Today we continue with our Pittsburgh Pirates 2018 report cards, by looking at second baseman Josh Harrison.
Harrison made some noise in the offseason requesting a trade and it would have made sense for the Pirates to trade him then as throughout a miserable 2018 season, Harrison’s value plummeted to next to nothing.
After a decent two week stretch to start the season, Harrison missed a little over five weeks after he was plunked in the hand by a Jose Urena fastball resulting in a fractured fifth metacarpal in his left hand, the same injury that ended his 2017 season a month early.
Once Harrison returned, he wasn’t very good with the bat or the glove for the rest of the season.
Just how bad was Harrison in 2018?
Harrison never was much of a get on base kind of guy, but he was terrible in that department in 2018, posting a woeful .293 OBP.
That’s not a typo. In 374 plate appearances, Harrison managed an on base percentage of under .300.
His overall line of .250/.293/.363 was just as disappointing. All of which were the worst numbers of Harrison’s career, once he started getting regular at bats.

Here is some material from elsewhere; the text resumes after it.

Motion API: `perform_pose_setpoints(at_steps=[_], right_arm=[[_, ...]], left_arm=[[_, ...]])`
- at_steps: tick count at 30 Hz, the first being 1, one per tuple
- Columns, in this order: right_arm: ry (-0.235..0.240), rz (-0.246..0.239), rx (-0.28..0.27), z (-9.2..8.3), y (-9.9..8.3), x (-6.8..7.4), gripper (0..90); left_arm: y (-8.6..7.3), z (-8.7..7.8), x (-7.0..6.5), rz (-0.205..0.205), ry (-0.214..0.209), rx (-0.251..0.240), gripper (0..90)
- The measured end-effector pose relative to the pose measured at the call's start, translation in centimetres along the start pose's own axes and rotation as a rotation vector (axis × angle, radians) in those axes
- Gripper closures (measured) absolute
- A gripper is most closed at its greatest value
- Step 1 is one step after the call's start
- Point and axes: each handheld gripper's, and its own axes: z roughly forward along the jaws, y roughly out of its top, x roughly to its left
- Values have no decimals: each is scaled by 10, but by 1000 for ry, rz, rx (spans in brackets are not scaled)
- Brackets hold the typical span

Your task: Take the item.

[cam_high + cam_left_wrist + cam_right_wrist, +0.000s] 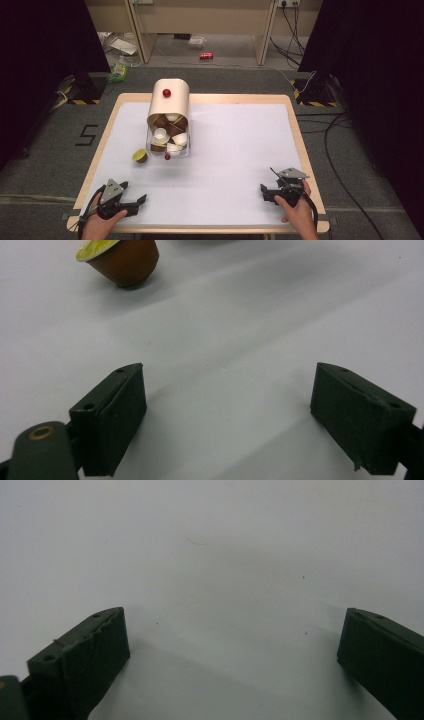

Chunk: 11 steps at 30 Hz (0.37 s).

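- White matting covers the wooden-edged table (295,130), which stands on grey carpet between dark curtains; a red can (206,55) lies on the floor well beyond it.
- At the table's far left part a clear container (167,136) with a rounded beige cover holds a heap of brown and white coffee capsules; a small red knob (166,92) sits on the cover, and a second red ball (167,156) shows at the container's near edge.
- One loose capsule (140,156), brown with a yellow-green foil lid, lies on the mat just beside the container's near left corner. In the left gripper view this capsule (120,257) is tipped on its side, lid facing up and left.
- Left gripper (134,202), held in the person's left hand at the near left edge, has its jaws spread wide with nothing between them; the capsule lies well ahead of it, apart from the jaws. The left gripper view (227,415) shows bare mat between the pads.
- Right gripper (265,192), in the right hand at the near right edge, points toward the table's middle. Its jaws (232,660) stand wide apart over bare white mat, gripping nothing.
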Motion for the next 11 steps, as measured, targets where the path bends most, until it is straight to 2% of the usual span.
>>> perform_pose_setpoints(at_steps=[11], right_arm=[[1,2,0,0,0,0,7]], left_arm=[[-1,0,0,0,0,-3,139]])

One thing that always endured Harrison to many Pirates fans was his hustle, but he wasn’t able to use that much as he had only 13 doubles and one triple on the season, also career-worst numbers.
The fact that he was never able to develop a sense for the strike zone was a killer as his K-rate jumped to 18.6 percent, after posting 16.6 and 14.6 numbers the past two seasons.
Coincidentally, the walk rate, which was never good to begin with, dropped to 4.8 percent, from 5.2 last year.
Once he started struggling Harrison started pulling the ball a lot more, 45.9 percent of the time, which was the highest number he posted in his MLB career.
Harrison posted a wRC+ of just 78 as the entire season didn’t go his way.
Typically a solid defender at any position across the diamond, the 2018 season wasn’t good for Harrison with the glove either.
After posting a DRS of +6 in 2017, Harrison was a -2 in that department this season. That’s an eight run swing from one season to the next.
He was credited with just six errors on the season, which was a little generous, but either way Harrison had is issues getting to and fielding the baseball.
In our preseason predictions article, I said Harrison would be the Pirates biggest disappointment in 2018.
If he wasn’t that then he should be in the conversation.
He’s never put back-to-back solid seasons together and that was the case this season as he was just a 0.3 WAR player, the least valuable season of his career. That’s a three win decrease from 2017, something this Pirates team really couldn’t afford.
It got to the point that Harrison ended up losing the second base job to Adam Frazier down the stretch as J-Hay received just 23 at bats in September.
I’m a Harrison fan as he’s one of the more genuine players I’ve ever talked to, but he’s just not doing much for me as a player right now.
There’s no way in the world the Pirates should pick up his option for next season, which means Harrison will be looking for a new home.
Hopefully in his case, he will have a better go of things in 2019 because the 2018 season should be one to forget for Harrison.